• WHAT YOU SHOULD DO: Each line below is to be written out once more, precisely as given.

• SOURCE MATERIAL:
-- Opening Marker --

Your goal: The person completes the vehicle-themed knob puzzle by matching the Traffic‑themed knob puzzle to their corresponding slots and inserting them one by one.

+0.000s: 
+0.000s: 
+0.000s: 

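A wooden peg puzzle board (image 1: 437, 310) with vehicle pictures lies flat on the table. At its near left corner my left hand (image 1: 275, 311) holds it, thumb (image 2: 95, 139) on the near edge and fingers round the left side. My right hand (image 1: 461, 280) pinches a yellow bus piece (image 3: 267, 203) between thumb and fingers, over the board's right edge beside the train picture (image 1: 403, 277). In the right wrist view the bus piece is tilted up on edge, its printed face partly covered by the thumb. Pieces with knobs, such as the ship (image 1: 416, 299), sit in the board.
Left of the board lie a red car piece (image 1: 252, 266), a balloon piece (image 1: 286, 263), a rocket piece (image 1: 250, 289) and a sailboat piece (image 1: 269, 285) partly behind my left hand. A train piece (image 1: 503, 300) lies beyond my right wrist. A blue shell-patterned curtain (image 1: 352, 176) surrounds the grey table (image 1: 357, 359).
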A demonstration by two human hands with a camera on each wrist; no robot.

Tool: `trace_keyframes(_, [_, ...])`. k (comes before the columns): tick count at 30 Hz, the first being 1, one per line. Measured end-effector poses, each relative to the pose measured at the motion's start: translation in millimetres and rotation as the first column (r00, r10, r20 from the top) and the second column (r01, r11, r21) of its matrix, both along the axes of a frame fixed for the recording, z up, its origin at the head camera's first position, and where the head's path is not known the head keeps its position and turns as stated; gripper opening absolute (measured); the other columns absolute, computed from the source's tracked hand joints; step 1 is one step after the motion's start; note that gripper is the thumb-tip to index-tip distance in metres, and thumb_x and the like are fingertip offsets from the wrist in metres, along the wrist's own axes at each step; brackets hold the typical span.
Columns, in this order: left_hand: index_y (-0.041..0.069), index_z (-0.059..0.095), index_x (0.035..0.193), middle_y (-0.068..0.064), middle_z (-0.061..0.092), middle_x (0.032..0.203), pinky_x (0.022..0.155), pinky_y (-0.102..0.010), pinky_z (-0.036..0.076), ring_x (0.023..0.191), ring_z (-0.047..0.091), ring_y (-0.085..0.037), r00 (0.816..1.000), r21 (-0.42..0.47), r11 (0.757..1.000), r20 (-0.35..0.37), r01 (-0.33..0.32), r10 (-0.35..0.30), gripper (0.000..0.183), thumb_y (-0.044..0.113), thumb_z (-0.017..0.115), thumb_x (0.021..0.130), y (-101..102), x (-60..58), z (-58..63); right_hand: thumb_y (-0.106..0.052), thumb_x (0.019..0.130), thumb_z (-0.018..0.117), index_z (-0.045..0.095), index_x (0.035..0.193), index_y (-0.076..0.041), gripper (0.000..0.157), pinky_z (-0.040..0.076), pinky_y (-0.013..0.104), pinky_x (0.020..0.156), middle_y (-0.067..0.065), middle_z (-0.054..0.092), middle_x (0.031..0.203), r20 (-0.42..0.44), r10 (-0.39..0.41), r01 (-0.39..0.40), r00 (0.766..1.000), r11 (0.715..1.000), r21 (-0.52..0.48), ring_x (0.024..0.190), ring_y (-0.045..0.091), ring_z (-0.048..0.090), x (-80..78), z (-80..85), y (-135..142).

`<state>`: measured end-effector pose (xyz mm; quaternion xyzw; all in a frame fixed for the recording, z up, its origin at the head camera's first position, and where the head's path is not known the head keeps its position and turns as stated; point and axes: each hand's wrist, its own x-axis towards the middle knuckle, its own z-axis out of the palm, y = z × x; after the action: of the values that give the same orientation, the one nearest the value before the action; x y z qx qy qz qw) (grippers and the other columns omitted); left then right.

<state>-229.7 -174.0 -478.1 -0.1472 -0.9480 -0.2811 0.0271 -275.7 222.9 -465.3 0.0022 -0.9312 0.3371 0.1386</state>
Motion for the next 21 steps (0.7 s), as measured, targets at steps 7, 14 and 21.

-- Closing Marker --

• ANSWER TO THE EXERCISE:
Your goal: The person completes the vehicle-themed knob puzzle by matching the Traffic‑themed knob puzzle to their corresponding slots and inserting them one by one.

+0.000s: 
+0.000s: 
+0.000s: 

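A wooden peg puzzle board (image 1: 437, 310) with vehicle pictures lies flat on the table. At its near left corner my left hand (image 1: 275, 311) holds it, thumb (image 2: 95, 139) on the near edge and fingers round the left side. My right hand (image 1: 461, 280) pinches a yellow bus piece (image 3: 267, 203) between thumb and fingers, over the board's right edge beside the train picture (image 1: 403, 277). In the right wrist view the bus piece is tilted up on edge, its printed face partly covered by the thumb. Pieces with knobs, such as the ship (image 1: 416, 299), sit in the board.
Left of the board lie a red car piece (image 1: 252, 266), a balloon piece (image 1: 286, 263), a rocket piece (image 1: 250, 289) and a sailboat piece (image 1: 269, 285) partly behind my left hand. A train piece (image 1: 503, 300) lies beyond my right wrist. A blue shell-patterned curtain (image 1: 352, 176) surrounds the grey table (image 1: 357, 359).
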A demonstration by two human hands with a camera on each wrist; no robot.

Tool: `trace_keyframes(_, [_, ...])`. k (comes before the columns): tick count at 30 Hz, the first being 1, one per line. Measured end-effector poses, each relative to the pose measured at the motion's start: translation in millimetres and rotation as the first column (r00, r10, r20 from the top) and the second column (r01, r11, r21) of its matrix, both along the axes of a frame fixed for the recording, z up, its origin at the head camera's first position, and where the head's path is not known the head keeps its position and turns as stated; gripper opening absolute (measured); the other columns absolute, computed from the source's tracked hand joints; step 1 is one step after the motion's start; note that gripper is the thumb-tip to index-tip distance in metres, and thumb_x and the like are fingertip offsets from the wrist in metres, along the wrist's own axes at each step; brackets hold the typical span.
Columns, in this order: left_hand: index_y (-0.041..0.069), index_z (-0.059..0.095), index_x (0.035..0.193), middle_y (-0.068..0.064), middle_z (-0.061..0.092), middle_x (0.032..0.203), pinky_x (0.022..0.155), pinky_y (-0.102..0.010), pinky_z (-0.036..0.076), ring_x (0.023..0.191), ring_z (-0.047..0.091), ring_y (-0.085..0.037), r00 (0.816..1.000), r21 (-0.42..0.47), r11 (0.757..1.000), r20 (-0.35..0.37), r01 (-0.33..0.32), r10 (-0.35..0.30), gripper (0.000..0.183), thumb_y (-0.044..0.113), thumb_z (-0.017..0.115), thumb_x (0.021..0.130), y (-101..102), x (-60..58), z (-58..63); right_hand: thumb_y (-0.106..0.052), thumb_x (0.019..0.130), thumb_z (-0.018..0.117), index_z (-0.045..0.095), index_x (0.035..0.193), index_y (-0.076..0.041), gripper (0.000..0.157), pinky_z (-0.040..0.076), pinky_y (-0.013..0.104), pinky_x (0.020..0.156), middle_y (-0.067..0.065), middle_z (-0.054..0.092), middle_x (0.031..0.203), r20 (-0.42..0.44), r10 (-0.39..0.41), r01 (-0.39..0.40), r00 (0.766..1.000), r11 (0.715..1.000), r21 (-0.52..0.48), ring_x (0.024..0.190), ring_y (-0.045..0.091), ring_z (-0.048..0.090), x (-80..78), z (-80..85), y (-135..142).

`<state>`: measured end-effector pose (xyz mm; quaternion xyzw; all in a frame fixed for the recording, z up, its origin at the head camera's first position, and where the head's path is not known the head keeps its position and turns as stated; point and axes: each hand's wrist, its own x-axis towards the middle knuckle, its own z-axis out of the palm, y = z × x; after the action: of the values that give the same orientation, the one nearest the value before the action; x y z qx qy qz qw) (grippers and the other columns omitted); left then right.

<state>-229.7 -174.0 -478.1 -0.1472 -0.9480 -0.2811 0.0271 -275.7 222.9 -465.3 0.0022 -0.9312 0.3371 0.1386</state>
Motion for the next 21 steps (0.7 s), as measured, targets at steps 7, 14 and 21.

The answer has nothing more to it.